To use this RAG system with GitHub models:

Ensure you have the necessary Python libraries installed (`transformers`, `torch`, `faiss-cpu`, and `PyPDF2`).
Save this org file as `rag-system.org` in your Emacs configuration directory.
In your Emacs init file, add:
```
   (load "rag-system.el")
```
The system will automatically tangle on save and ensure the `.el` file is up-to-date before loading.
Use `M-x setup-rag-system` to initialize the RAG system.
Use `M-x chunk-and-index-document` to add individual documents to your knowledge base.
Use `M-x bulk-index-directory` to recursively index all PDF files in a directory.
Use `M-x ellama-with-rag` to query your knowledge base and get enhanced responses from Ellama.

Example usage:

(setup-rag-system)
(bulk-index-directory "~/papers/")
(ellama-with-rag "What are the main findings across these papers?")
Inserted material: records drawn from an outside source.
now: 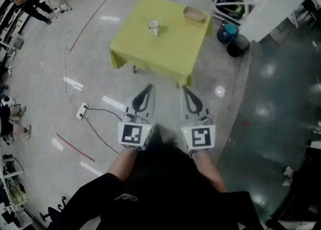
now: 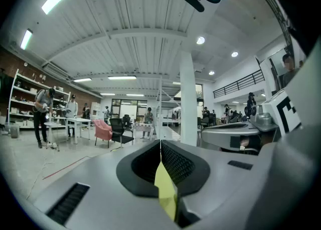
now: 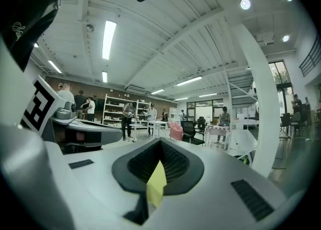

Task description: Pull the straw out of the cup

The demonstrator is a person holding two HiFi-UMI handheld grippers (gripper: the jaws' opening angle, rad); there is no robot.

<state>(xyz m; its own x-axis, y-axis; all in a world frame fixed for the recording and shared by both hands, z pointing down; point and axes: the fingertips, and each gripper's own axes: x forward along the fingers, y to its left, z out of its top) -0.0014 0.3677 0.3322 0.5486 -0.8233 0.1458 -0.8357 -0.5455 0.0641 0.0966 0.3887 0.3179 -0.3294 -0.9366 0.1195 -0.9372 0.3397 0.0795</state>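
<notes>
left claw (image 1: 149,87), right claw (image 1: 184,89): jaws together | cup (image 1: 153,26): far ahead on table (image 1: 150,51)

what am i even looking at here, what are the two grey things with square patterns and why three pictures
A person holds a hand-held claw in each hand: the left claw and right claw. The patterned cubes belong to them. One picture comes from a head camera looking down; the other two from cameras riding on each claw. Both claws are shut and hold nothing. Ahead stands a table with a yellow-green cloth, bearing a glass cup with a straw and a shallow basket.
</notes>
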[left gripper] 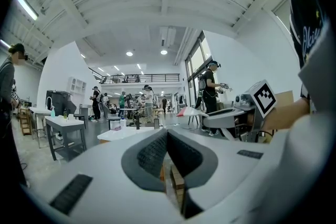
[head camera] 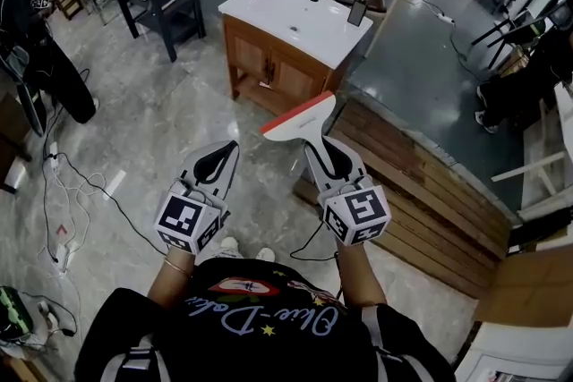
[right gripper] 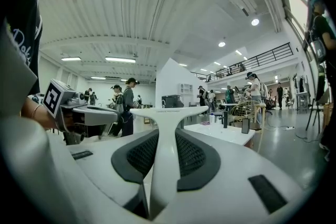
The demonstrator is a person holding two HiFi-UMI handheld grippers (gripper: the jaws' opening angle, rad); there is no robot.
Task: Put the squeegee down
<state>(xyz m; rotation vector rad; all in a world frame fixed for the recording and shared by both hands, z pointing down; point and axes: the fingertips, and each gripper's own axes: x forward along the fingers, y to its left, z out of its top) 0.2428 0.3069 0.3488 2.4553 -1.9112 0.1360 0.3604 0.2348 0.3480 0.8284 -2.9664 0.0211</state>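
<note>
The right gripper (right gripper: pixel 164 134) has its jaws clamped on the white handle of the squeegee (head camera: pixel 301 114). The squeegee sticks out level ahead of them, its wide head with the red blade edge held in the air above the floor (head camera: pixel 152 139). The left gripper (left gripper: pixel 167 136) is alongside, jaws pressed together with nothing between them. Ahead, well apart from both, stands a wooden cabinet (head camera: pixel 269 67) with a white surface (head camera: pixel 269 12). The step in hand looks like the carry, as the squeegee is not yet down. The next move likely calls for bringing it over a bare part of that surface, lowering it until it rests, then opening the jaws.
</note>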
Note: The first time you run this, it will download the model from Hugging Face, which may take some time depending on your internet connection.

Customization Options

You can customize this RAG system by modifying the following:

Change the `model_name` in the Python setup to use a different Hugging Face model.
Adjust the `chunk_size` and `overlap` parameters in the `chunk_text` function to optimize for your specific use case.
Modify the `k` parameter in `query_index` to retrieve more or fewer relevant chunks.

Troubleshooting

If you encounter any issues:

Ensure all required Python libraries are installed and up-to-date.
Check that the file paths in the auto-tangle configuration are correct for your system.
If you're having memory issues, consider using a smaller model or reducing the chunk size.

Future Improvements

Potential enhancements for the RAG system:

Implement caching to speed up repeated queries.
Add support for more document types beyond PDFs.
Implement a more sophisticated chunking strategy, possibly based on semantic boundaries.
Add a function to save and load the FAISS index for persistence across Emacs sessions.
Integrate with other Emacs packages for enhanced note-taking and research workflows.